3) Mélancolie de l'herbe
L'herbe a dans la poésie de Réda une place toute
particulière : J.P. Richard, dans son article consacré à L'herbe des
talus, se demandait le premier si
l'on ne pouvait pas voir en elle « un métamotif, c'est-à-dire un élément
capable de représenter le fonctionnement même de l'imagination et la
spécificité de l'écriture[1] ». Il est en effet certain que l'herbe joue, et
ce, de manière très remarquable dans nos textes, un rôle structurant, qui
détermine le mouvement de la parole poétique. Tout d'abord, elle constitue, en
regard du ciel, l'autre pôle de la poésie de Réda. Elle est une sorte de
symétrique, la limite, le danger peut-être : « le ciel / Très
pâle se réserve et ne touche plus l'herbe ni les eaux Qui se retournent vers la
profondeur oblique[2] ». L'herbe et le ciel, entre lesquels se tisse
une réelle complicité, se complètent pour donner sa dimension de mystère et
d'absolu au paysage. « Nous allions la tête un peu courbée, sous les
nuages, / En troupeaux de gros animaux très doux qui descendaient /
Mollement se rouler dans l'herbe au pied des palissades[3] ». Parfois, se tenant au plus près l'un de
l'autre, ciel et herbe mettent aussi en jeu leurs propres limites, jusqu'à
abolir l'étendue ou la hauteur par lesquelles ils se distinguaient, pour ne
plus conserver, dans leur absorption réciproque, qu'une dimension commune, qui
illumine le texte : « le ciel vert et doré grandit sur la campagne
humide[4] ». Cependant, l'herbe oppose essentiellement sa
verticalité, son élan exalté à l'horizontalité du ciel. Ainsi, les arbres, eux
aussi omniprésents dans le paysage rédaïen, prennent clairement le relais de
l'herbe pour signifier cette opposition au cœur du monde. Cependant, l'herbe a
aussi trait à l'horizontalité. Elle peut se présenter comme le centre de
l'espace puisqu'elle en porte toutes les modalités : « profondeur
horizontale », elle participe de tous les élans, de toutes les tensions de
l'étendue. En elle passe le frisson du monde, elle seule accueille le suspens
qui parcourt le monde des choses : mystère « du ciel dévalant au bas
d'une côte où vibrait le bord de l'horizon dans l'herbe comme un fil[5] ». Car l'herbe oscille entre la singularité
verticale, et la masse horizontale. Elle peut-être, pelouse,
« océan » et tenir lieu de l'étendue marine : « Nous
n'avions jamais vu la mer. Mais de simples champs d'herbe / Couraient à
hauteur de nos yeux ouverts dans les jonquilles[6] ». Pourtant, le plus fréquemment, c'est la
singularité du brin qu'il faut lire derrière le syntagme défini qu'emploie presque
toujours Réda dans notre corpus, une singularité qui a valeur d'universalité,
de type générique. Le poète refuse en effet ici, un vocabulaire plus précis,
savant, celui-là même qu'il finira par rejeter dans L'herbe des talus[7] comme quasiment artificiel ; l'herbe n'est pas
ici l'élément singulier d'un ensemble botanique— ou littérarisé —,
elle n'est pas le prétexte d'un repérage des espèces, du plaisir mélancolique
de l'herbier cher à Rousseau, mais bien le signe universel de l'« être-là »

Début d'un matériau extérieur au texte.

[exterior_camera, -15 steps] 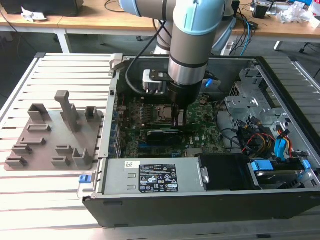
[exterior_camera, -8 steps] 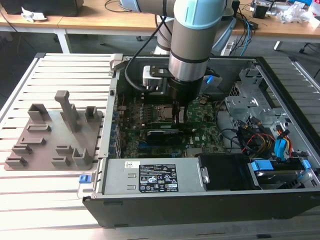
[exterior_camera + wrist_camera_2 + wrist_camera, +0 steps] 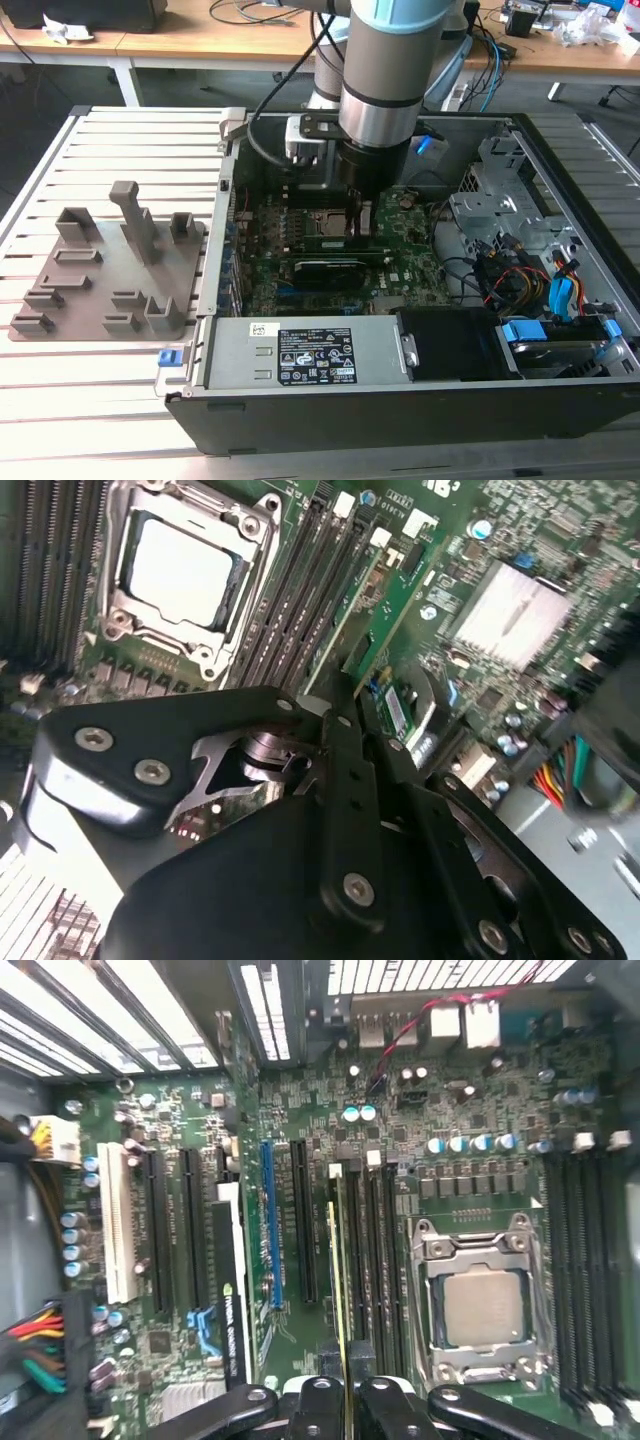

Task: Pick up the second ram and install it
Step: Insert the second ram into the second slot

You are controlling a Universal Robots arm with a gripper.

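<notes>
First wrist view: the pincer (image 3: pixel 343 1400) is clamped on the second ram (image 3: pixel 338 1290), its long edge running straight ahead along the memory slots (image 3: pixel 375 1260).

This is a robotics lab or electronics workshop. An opened black desktop computer case (image 3: pixel 420 300) lies on a bench of ribbed aluminium slats (image 3: pixel 120 390) in the middle of the exterior view, its green motherboard (image 3: pixel 400 250) bared. A grey plastic fixture plate with upright blocks (image 3: pixel 105 270) sits at left. Along the upper edge, wooden desks (image 3: pixel 230 40) carry tangled cables (image 3: pixel 250 12).
</notes>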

du monde. Car l'herbe est le témoin des mouvements du monde,
aussi imperceptibles soient-ils. Elle est en quelque sorte l'élément du paysage
le plus sensible ; lorsque « pas un brin / D'herbe ne
bouge », alors, « l'aurore hésite[8] » elle-même. L'herbe est comme le rapporteur de
cette face cachée des choses, du monde souterrain et invisible pour le poète,
et avec lequel elle est en prise directe, enracinée dans l'au-delà du visible.

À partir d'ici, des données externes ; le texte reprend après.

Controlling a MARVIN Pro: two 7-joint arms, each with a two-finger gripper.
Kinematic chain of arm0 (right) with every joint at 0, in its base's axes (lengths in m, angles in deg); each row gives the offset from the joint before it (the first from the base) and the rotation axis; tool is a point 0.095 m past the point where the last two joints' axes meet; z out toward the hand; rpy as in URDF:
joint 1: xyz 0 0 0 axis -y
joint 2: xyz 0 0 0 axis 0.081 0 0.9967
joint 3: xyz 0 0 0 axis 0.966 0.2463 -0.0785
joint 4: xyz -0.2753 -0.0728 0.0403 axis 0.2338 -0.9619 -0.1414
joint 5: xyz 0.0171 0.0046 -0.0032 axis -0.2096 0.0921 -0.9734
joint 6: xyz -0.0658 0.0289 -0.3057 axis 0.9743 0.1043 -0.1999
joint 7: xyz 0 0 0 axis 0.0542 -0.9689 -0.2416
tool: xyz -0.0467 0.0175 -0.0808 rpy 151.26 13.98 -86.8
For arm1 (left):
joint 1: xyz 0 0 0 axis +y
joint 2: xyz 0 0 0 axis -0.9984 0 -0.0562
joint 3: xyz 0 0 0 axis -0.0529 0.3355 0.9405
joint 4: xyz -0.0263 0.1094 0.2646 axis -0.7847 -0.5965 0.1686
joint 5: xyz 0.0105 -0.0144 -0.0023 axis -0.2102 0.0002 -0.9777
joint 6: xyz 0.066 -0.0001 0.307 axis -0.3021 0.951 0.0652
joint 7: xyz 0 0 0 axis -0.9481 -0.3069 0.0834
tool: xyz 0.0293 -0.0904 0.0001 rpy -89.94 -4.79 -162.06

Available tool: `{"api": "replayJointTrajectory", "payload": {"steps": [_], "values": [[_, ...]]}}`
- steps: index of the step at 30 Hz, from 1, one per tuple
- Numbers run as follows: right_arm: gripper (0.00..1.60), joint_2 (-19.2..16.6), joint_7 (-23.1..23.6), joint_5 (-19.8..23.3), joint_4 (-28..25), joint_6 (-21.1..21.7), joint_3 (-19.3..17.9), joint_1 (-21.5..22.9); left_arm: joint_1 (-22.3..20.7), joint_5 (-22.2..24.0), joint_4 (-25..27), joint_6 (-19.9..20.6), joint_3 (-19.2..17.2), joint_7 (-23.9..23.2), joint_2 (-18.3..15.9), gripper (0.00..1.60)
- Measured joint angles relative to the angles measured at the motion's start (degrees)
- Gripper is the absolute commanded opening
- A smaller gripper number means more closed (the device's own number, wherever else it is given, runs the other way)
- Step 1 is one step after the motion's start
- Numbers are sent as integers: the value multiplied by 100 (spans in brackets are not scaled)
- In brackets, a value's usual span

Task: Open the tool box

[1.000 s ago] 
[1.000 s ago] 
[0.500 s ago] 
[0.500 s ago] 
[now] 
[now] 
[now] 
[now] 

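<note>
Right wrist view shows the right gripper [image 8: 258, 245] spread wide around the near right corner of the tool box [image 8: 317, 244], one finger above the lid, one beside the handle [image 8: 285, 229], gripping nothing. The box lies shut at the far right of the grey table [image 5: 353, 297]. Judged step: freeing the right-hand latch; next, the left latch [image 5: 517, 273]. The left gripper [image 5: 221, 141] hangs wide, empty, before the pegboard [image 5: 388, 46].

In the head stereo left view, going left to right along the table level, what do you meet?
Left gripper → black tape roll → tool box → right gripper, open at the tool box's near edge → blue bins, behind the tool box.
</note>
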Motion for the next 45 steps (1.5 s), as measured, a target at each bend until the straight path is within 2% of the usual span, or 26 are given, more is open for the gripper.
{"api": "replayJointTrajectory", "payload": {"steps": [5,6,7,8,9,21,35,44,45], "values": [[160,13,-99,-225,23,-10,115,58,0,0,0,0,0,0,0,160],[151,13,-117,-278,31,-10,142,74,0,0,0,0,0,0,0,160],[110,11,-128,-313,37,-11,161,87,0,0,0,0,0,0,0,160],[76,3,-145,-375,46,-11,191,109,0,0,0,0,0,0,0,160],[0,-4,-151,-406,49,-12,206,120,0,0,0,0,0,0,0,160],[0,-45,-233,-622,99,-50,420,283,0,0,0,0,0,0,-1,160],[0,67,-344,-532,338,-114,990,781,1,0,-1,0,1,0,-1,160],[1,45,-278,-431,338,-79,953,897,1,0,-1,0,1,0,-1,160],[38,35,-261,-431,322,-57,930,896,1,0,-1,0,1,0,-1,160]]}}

Ainsi de ces « herbes dont luisaient les tiges encore sensibles sous le
vent[9] ». L'herbe est alors ce qui recèle l'essentiel
du sens caché des choses : « Parfois encore un coup / Le vent
spirituel souffle du fond des steppes : / Un seul brin d'herbe bouge
entre Malakoff et Saint-Cloud ». Herbe liée au vent, au souffle, à
l'esprit. On pourrait même dire que l'herbe, parce qu'elle est
présente en tous les points de nos recueils, qu'elle en suit chaque
ramification pour donner sens et vigueur à l'univers, en constitue la sève, le
suc primordial de l'espace poétique. Elle est le « sang vert » de l'écriture
comme l'affirme l'un des derniers poèmes de La tourne : « À peine les murs s'ils endiguent
l'affreuse monotonie / Mais peu de cris les traversent, peu de sanglots
-le cœur résiste : / Il est donc retourné à la herse comme une motte
et ne, / Se plaindra jamais plus, ne sentira plus la pointe cassée /
Dont l'éclat terni dans les yeux désormais sans larmes dit non . / D'autres cependant parlent encore pour
s'atteindre / Avec de faibles mots sans pitié dévorant sous le
murmure / Pareil à l'herbe des talus et fossés la nuit quand les
astres / Lèvent aussi de froides mandibules qui crépitent. Elle, /
Pour l'effroi d'avoir vu gicler du sang vert comme une bouillie / Alors
qu'elle touche la plus fine membrane d'une âme, elle / Préfère maintenant
se taire et baisser durement la tête[10] ». Cœur du poème, labouré pour avoir trop
endigué, trop contenu cette « affreuse monotonie », humeur noire
intarissable, cœur déchiré par la « pointe cassée » d'une
« herse » qui est aussi celle de la plume acérée du poète se retrempant,
par-delà même la « fine membrane d'une âme, à cette source de mélancolie,
afin d'atteindre, fut-ce au prix de silence et quitte à « pencher »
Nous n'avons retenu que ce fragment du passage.